L’avenir d’Annie Besant et Sarah Chapman 

 

Après cet évènement, Annie Besant fut élue au London School Board comme représentante de l’East End de Londres. Elle réussit à faire adopter le concept de repas gratuits pour les enfants pauvres dans les écoles de la ville. En 1889, elle découvre la théosophie et devient une des dirigeantes de la société théosophique. En 1893, elle part s’installer en Inde, où elle s’engage pour l’indépendance du pays.

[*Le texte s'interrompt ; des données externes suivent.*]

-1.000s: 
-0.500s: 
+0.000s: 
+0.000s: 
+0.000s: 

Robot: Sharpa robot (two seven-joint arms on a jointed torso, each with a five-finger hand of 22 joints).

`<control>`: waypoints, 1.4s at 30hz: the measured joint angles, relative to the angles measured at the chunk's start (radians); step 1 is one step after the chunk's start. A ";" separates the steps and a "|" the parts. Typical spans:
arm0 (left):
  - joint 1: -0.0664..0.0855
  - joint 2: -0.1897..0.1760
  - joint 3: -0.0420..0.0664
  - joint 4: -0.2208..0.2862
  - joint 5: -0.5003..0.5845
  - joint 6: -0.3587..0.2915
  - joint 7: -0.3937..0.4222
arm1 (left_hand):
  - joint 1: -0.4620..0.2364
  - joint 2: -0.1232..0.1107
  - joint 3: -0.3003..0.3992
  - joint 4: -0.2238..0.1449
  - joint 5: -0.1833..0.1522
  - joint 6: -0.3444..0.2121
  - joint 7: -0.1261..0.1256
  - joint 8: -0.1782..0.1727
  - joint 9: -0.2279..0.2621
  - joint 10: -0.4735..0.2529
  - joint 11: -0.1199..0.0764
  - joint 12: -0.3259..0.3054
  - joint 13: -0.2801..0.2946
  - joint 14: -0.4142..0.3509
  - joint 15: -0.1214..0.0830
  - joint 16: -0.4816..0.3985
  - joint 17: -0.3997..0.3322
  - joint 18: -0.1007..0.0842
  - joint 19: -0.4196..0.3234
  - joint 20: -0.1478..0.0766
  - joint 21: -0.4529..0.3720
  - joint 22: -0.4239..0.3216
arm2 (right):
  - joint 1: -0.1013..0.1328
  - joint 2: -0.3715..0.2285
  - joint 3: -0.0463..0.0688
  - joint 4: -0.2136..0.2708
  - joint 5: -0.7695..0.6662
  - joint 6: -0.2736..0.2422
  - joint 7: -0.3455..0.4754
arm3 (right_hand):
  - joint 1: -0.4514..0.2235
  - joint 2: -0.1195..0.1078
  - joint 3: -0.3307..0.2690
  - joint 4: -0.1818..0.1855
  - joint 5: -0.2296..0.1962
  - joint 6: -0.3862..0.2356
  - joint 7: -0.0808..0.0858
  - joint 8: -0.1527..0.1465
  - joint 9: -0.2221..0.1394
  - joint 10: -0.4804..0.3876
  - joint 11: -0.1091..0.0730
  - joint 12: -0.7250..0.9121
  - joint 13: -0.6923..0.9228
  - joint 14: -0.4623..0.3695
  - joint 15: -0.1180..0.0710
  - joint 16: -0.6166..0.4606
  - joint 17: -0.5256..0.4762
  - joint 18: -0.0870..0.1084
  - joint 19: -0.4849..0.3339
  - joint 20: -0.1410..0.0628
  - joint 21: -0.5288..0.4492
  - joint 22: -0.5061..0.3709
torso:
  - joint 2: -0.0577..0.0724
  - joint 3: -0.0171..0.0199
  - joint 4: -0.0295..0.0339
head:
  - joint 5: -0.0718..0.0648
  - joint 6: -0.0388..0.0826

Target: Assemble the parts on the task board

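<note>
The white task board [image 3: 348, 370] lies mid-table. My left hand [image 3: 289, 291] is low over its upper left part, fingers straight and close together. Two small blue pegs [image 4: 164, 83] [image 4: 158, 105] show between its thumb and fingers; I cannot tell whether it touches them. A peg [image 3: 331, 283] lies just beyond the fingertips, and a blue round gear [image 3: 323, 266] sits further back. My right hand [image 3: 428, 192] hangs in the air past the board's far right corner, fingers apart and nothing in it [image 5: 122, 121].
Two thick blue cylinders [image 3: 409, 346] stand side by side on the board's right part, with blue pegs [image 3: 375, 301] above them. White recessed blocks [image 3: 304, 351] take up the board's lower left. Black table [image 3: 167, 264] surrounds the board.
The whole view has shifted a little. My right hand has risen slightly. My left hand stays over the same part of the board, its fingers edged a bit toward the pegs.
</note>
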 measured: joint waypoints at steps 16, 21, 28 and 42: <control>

Elle sera assignée à résidence par le pouvoir britannique, mais la pression de l’opinion publique indienne, les force à la relâcher. Elle sera ensuite élue présidente du Parti du Congrès, mais s’efface peu à peu face à Gandhi. Annie continuera le combat pour les droits humains et le droit des femmes jusqu’à la fin de sa vie en 1933.

 

Quant à Sarah Chapman, elle épouse en décembre 1891 un ébéniste du nom de Charles Henry Dearman et déménage à Bethnal Green. Elle décède le 27 novembre 1945, à l’âge de 83 ans. Elle est ensuite inhumée dans une tombe commune anonyme au cimetière de Manor Park.
Comme beaucoup d’autres héroïnes du mouvement des droits sociaux, son histoire et son existence se sont perdues au fil de temps. Cependant, depuis 2019, son arrière-petite-fille Samantha Johnson et l’organisation The Matchgirls Memorial cherchent à faire connaitre la grève des allumettières et ses participantes. Ils tentent également de financer une pierre tombale pour Sarah Chapman et un monument en commémoration des organisatrices de cette grève historique.

 

C’est sans aucun doute que Netflix et son film Enola Holmes 2 vont contribuer à faire connaitre son histoire, à un plus grand nombre.